One of the letters was from the military and he remembered now. He had been injured by an arrow and had been forced to leave his unit, drowning in the beige sand of the Guilder sand. An arrow had been the odd choice for the rocky shores of Guilder but there you had it. He'd been injured and made to leave. All he had left was the letter and his ceremonial sword. His uniforms had been conscripted to the war effort, his real sword taken and give to an able bodied man. 

He was forced to live in this beige box of a room, not being able to earn any money as a medic or a soldier. All he had left was the small annuity that had been left to him by his parents. His brother had gotten the lion's share of the moneys but then Harry had never played fair. He wouldn't take John's letters these days, probably afraid he was going to ask for money.

This was it, this was his life. He ate, slept, tried to practice medicine but that had been taken away from him. His sense of self worth was at an all time low and he hated himself. Too bad the ceremonial sword had no blood niche, otherwise he might've been tempted to use it in the way that it had originally been intended. 

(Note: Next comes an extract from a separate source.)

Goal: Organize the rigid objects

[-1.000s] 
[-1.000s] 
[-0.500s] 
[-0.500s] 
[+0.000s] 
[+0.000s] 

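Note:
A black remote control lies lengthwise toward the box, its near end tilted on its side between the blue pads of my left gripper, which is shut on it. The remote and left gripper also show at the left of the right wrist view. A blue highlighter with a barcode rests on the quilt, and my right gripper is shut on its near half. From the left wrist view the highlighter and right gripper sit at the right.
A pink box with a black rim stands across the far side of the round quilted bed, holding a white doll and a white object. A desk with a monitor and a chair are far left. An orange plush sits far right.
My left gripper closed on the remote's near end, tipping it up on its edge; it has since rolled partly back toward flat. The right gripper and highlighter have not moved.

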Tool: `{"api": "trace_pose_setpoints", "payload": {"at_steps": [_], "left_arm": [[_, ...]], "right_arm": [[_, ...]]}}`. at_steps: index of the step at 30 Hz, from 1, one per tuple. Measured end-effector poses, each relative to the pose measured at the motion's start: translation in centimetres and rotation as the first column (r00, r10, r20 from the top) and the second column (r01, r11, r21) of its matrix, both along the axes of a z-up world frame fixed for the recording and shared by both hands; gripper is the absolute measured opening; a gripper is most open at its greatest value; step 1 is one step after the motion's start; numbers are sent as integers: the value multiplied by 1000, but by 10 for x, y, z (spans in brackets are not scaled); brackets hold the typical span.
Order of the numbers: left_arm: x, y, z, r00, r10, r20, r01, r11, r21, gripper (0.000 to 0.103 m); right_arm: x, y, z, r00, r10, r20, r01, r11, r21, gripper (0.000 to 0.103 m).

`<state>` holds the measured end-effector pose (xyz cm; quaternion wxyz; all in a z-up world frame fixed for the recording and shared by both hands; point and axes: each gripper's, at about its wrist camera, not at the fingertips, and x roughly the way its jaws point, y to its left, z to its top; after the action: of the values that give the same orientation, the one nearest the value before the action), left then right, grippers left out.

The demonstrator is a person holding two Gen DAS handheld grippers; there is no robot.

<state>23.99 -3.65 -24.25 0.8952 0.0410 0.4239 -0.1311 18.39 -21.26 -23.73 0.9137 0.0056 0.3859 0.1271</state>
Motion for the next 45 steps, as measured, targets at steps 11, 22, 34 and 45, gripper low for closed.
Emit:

He was useless, no job, no family, no money. No hope really that things would turn around. But, yet, he couldn't bring himself to do anything irreparable to himself. There was always something to hope for. And that kept him going. 

Smiling sadly at the letter, he took up his cane. Because of course, the fall from his horse had aggravated an old leg injury and made it necessary to hobble along with the aid of the cane. He patted his pocket to make sure that there was a coin or two in there, enough for some fresh bread or maybe some milk. Maybe a sweet as well. 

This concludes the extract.